We stayed friends over the years and talked for many hours on the phone, many, many times. Often I would muse that “I should have recorded this conversation.” He would chuckle and carry on. We did do a podcast together, one time, and, at his request, I agreed to write the “introduction” to one of his arguments for his ever-evolving version of IP (a term he often scorned). He was broad-minded enough to allow one of his opponents to write the introduction for his own work. That takes some balls, and integrity, and courage, and a bit of a sense of humor.
A few months ago we talked several hours into the night, and I probed him in depth about his history: his childhood, his parents, his education, his early adulthood and profession and novels, and how he came to be where he was. He was self-honest and perceptive, and spoke on and on. It was a fascinating story. Several times I implored him: Neil, go ahead and admit you were wrong on IP, before it’s too late! Do it! You could do so much good, have a huge effect on this issue, given your pro-IP prominence. Now’s your chance! He would chuckle, change the subject–and carry on.
From my experience, Neil was a smart man, a decent man, and a good libertarian. He made some personal mistakes, like most of us do, and I don’t think he always very “practical” in life; in that way, he was very much the driven intellectual libertarian. Till the end, he was trying to find ways to monetize his various creative works, against all odds. I argued with him many hours when he had financial troubles, trying to exhort him to just get a normal job to pay the bills; ever the optimist, he thought a big payday might be just around the corner.

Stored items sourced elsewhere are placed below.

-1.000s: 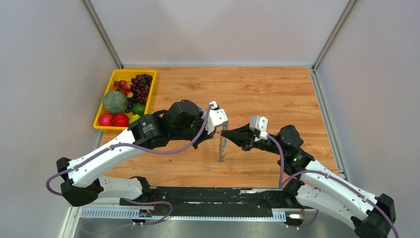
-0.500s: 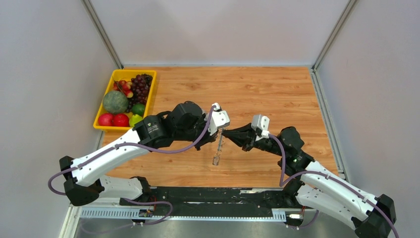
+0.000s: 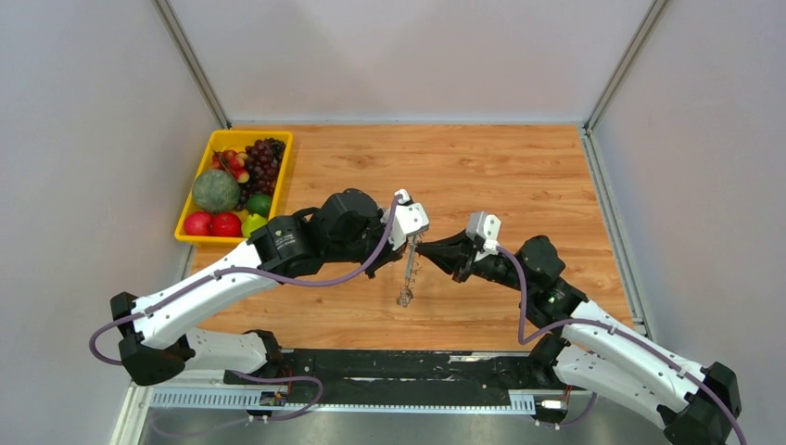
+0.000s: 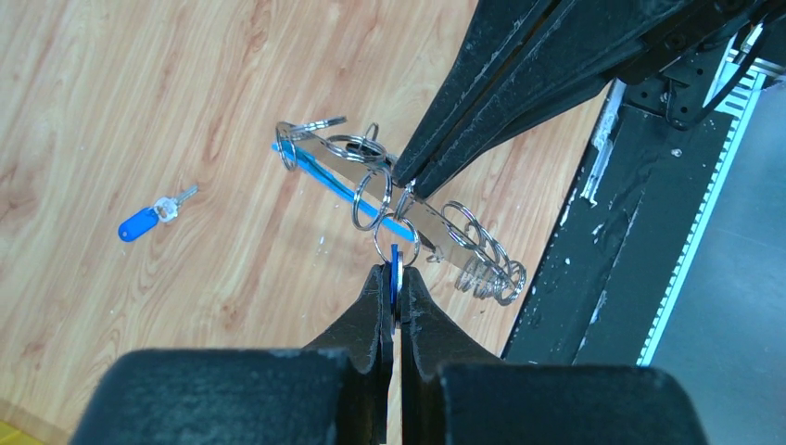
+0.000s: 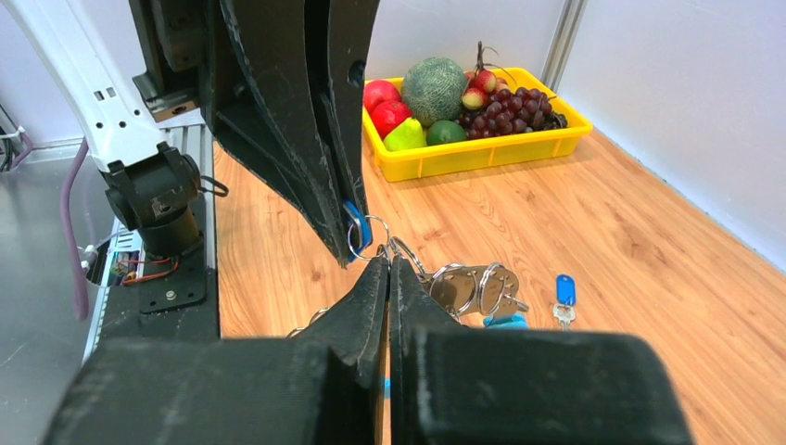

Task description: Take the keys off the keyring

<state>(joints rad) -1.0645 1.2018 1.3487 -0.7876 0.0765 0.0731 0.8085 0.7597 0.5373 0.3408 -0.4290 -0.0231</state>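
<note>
Item: keyring [image 4: 436, 222], a silvery hoop w/ blue segment, several small split rings [image 4: 488, 269] strung on it. Pos.: held up over the worktop [image 3: 482, 176] near front-ctr, between the two arms, seen edge-on and tilted in the left wrist view. Whether its low end touches the worktop cannot be told. Left jaws: shut, no gap seen, pinched on the blue head of the held key [image 4: 396, 266], whose small ring is looped on the hoop just beside the right tips. Right jaws: shut to a sliver, tips set at the hoop's rim approx. mid-length. They are judged clamped on the keyring itself, though a small ring may be caught instead; too fine to tell. Loose key [image 4: 141, 222], blue head, is found lying flat on the worktop, well apart from the hoop, and is counted as removed. Other keys on the hoop: none made out for certain, rings only. Tray [image 5: 482, 153], yellow, w/ fruit, at the far-left corner; not involved. Step in hand (est.): removal of a 2nd key, hoop braced by right, key gripped by left. Next move (est.): the key's ring is to be worked along to the hoop's opening and slid out. Small opposed pulls are called for, w/ both grips firm, since the head is thin and a slip would drop the lot.
</note>
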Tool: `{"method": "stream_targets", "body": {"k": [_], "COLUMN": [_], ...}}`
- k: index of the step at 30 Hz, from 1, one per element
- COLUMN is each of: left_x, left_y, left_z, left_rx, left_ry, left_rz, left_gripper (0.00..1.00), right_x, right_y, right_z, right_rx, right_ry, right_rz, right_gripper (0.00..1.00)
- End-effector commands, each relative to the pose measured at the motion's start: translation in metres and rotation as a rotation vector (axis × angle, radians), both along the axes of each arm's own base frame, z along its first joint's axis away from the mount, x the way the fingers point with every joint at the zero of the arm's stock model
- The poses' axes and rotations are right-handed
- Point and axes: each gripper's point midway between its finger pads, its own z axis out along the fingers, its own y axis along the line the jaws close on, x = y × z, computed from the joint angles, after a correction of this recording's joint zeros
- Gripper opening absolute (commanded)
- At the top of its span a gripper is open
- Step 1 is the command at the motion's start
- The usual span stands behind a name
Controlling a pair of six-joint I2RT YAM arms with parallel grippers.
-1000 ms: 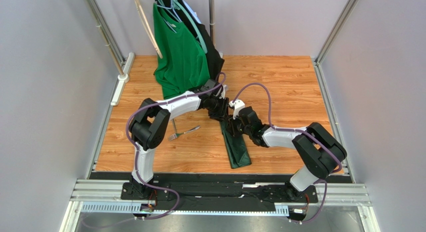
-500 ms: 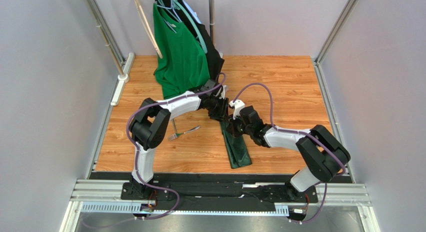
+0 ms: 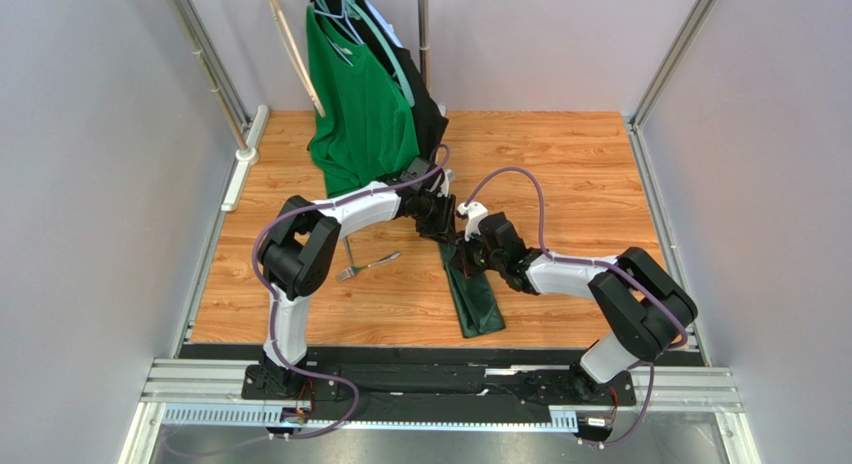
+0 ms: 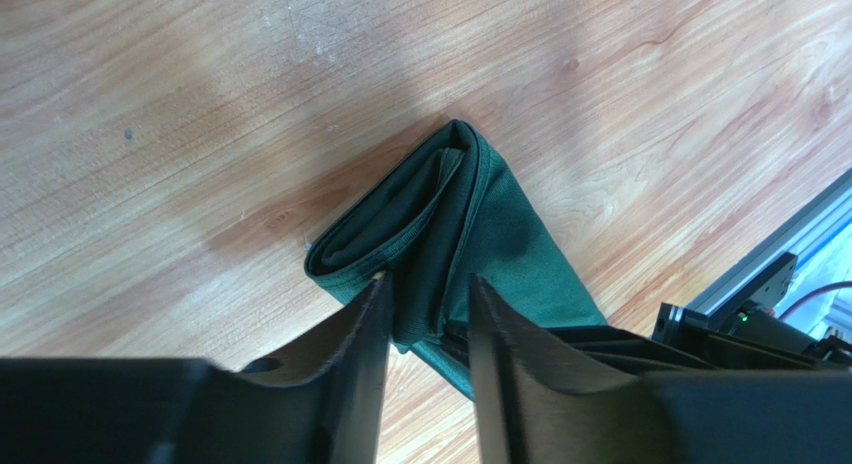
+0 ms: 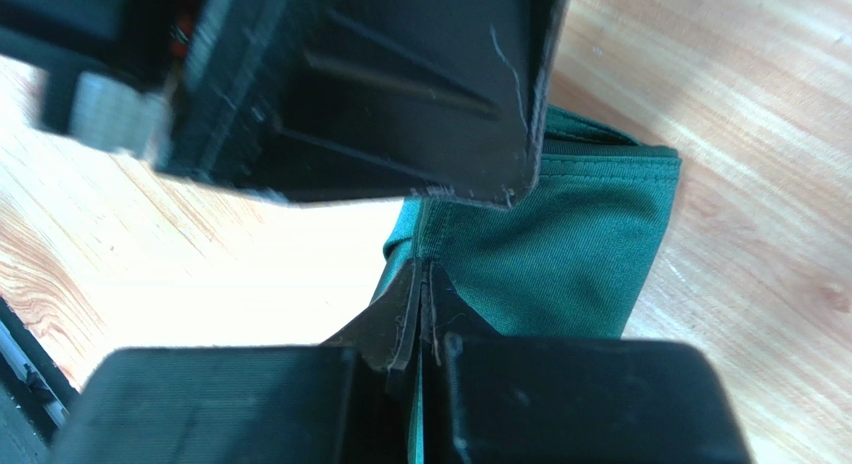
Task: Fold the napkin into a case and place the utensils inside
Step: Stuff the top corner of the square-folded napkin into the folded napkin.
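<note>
Our right gripper (image 5: 420,319) is pinched tight on a thin edge of the napkin (image 5: 570,244), which spreads out ahead of its fingertips. Our left gripper (image 4: 428,334), half closed, clamps the napkin's bunched end between its fingers; the rest runs ahead.

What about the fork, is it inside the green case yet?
No, the fork lies on the bare wooden table, well left of the case, apart from it.
</note>
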Motion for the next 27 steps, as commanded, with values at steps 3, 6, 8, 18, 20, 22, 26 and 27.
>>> {"method": "stream_targets", "body": {"k": [3,6,8,18,20,22,26,27], "left_x": [0.006,0.007,0.009,0.010,0.009,0.010,0.007,0.006], "left_y": [-0.004,-0.004,-0.003,-0.009,-0.012,-0.014,-0.016,-0.016], "left_z": [0.010,0.013,0.014,0.026,0.029,0.033,0.032,0.031], "left_rx": [-0.038,-0.039,-0.040,-0.181,-0.224,-0.251,-0.277,-0.279], "left_ry": [-0.012,-0.014,-0.007,0.105,0.133,0.149,0.184,0.189], "left_rz": [-0.005,0.003,0.015,0.079,0.094,0.108,0.122,0.127], "left_gripper": [0.21,0.06,0.00,0.00,0.00,0.00,0.00,0.00], "right_x": [0.011,0.014,0.018,0.021,0.019,0.018,0.017,0.017], "right_y": [0.005,-0.001,-0.004,-0.004,-0.002,-0.002,-0.002,-0.001], "right_z": [0.016,0.021,0.025,0.031,0.032,0.032,0.033,0.033], "right_rx": [0.027,0.017,0.006,0.010,0.014,0.018,0.017,0.018], "right_ry": [-0.042,-0.067,-0.093,-0.127,-0.127,-0.134,-0.147,-0.151], "right_rz": [-0.022,-0.047,-0.063,-0.068,-0.067,-0.072,-0.089,-0.092], "right_gripper": [0.06,0.20,0.27,0.39,0.42,0.43,0.46,0.46]}}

His health was an obvious issue, and it apparently finally caught up with him. My understanding is that Neil suffered a pulmonary embolism resulting in cardiac arrest, then multiple organ failure. He was in the hospital a couple days, with a low chance of survival, and that played out. Neil was a sweet and earnest soul, gentle and sincere and fervent, and a strong, strong believer in liberty, and truth, and justice. He made his mark on the libertarian movement, foremost and especially with his novel Alongside Night. I am honored and pleased I was able to know him and learn from him, and will miss him. Requiescet in pace, my friend.